- Opening Delimiter -
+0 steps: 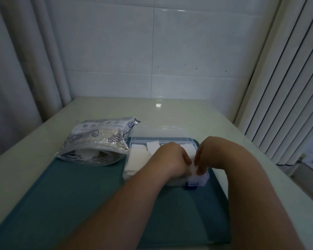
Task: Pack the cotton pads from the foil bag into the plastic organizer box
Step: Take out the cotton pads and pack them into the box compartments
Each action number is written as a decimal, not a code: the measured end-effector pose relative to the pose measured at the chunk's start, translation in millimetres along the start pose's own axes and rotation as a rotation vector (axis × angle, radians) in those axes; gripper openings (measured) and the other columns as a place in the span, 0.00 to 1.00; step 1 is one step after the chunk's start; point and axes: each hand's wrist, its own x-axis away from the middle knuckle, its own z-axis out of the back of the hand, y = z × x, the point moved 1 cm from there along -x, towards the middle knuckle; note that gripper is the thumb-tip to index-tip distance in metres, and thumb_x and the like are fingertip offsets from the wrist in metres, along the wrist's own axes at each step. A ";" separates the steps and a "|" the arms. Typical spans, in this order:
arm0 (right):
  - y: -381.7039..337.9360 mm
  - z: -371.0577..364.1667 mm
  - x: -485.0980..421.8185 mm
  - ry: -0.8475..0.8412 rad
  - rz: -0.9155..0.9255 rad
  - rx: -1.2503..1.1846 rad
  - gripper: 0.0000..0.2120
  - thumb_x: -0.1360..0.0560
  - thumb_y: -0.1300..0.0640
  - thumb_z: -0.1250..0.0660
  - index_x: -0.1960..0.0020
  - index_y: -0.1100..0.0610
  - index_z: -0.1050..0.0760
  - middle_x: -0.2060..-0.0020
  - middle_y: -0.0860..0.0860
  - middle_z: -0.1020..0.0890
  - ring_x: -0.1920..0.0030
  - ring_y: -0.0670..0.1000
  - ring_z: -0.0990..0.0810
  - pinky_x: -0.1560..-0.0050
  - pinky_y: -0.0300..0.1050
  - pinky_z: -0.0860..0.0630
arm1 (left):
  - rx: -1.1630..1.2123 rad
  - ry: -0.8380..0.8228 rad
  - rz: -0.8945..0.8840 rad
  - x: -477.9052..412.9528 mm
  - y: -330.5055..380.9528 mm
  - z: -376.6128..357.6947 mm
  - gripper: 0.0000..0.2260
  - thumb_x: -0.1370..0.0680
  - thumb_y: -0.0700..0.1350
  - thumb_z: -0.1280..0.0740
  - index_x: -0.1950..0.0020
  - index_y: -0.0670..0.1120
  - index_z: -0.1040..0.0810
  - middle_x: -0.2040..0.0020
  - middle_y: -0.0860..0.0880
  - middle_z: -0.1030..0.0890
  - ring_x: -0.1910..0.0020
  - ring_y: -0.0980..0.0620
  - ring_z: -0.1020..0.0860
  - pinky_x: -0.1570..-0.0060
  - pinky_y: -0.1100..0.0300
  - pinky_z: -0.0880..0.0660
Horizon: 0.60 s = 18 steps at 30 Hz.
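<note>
The clear plastic organizer box (192, 140) sits open on a teal tray, with a blue latch (191, 184) at its front. White cotton pads (136, 154) fill its left compartments. My left hand (170, 159) and my right hand (204, 157) are both over the box's right front compartment, fingertips pointing down onto a white pad (193, 168) between them. Whether the fingers pinch the pad or just press it is unclear. The foil bag (99, 141) lies open to the left of the box, with more pads (88, 154) showing in its mouth.
The teal tray (79, 195) lies on a pale table (170, 109) set against a tiled wall. Curtains hang at the left and vertical blinds at the right. The box's clear lid (163, 132) lies folded back behind it.
</note>
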 end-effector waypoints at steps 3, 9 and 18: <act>-1.1 -0.3 -1.2 -0.012 0.005 0.025 0.30 0.38 0.52 0.21 0.38 0.55 0.22 0.45 0.54 0.22 0.44 0.56 0.24 0.37 0.54 0.28 | -0.047 -0.016 -0.010 -2.7 0.1 -0.6 0.14 0.27 0.43 0.28 0.41 0.52 0.16 0.43 0.51 0.18 0.46 0.51 0.21 0.42 0.57 0.24; -4.2 2.6 -2.3 -0.061 0.011 0.128 0.27 0.34 0.52 0.22 0.37 0.54 0.22 0.42 0.54 0.22 0.42 0.56 0.24 0.36 0.52 0.28 | -0.182 -0.035 0.032 -11.7 6.5 -7.0 0.16 0.26 0.45 0.28 0.38 0.48 0.19 0.41 0.47 0.21 0.45 0.49 0.22 0.43 0.58 0.25; -3.4 0.4 -5.8 -0.033 0.003 0.104 0.29 0.37 0.51 0.21 0.37 0.55 0.22 0.45 0.54 0.21 0.44 0.56 0.23 0.37 0.53 0.27 | -0.206 -0.012 -0.012 -10.1 6.0 -8.8 0.15 0.25 0.44 0.30 0.37 0.47 0.19 0.41 0.47 0.21 0.43 0.49 0.23 0.44 0.59 0.26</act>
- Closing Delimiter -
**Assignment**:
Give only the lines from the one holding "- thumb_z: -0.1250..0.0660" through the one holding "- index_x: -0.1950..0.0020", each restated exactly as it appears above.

**Written response**:
  - thumb_z: -0.1250..0.0660
  - index_x: -0.1960..0.0020
  - index_y: -0.1100..0.0610
  - index_z: -0.1050..0.0760
  - middle_x: -0.2060..-0.0020
  - middle_y: -0.0860..0.0860
  - middle_z: -0.1020..0.0890
  - ring_x: -0.1920..0.0030
  - ring_y: -0.0670..0.1000
  - ring_z: -0.0990..0.0810
  - pinky_x: -0.1560..-0.0050
  - pinky_y: -0.0300..0.1050
  - pinky_z: -0.0860..0.0630
arm1 (left):
  - rx: -1.1630..1.2123 rad
  - ry: -0.8380..0.8228 rad
  - rz: -0.8945..0.8840 rad
  - x: -477.9052..412.9528 mm
  - y: -330.5055..380.9528 mm
  - z: -376.6128..357.6947 mm
  - gripper: 0.0000..0.2260
  - thumb_x: -0.1370..0.0680
  - thumb_y: -0.0700..0.1350
  - thumb_z: -0.1280..0.0740
  - index_x: -0.1950..0.0020

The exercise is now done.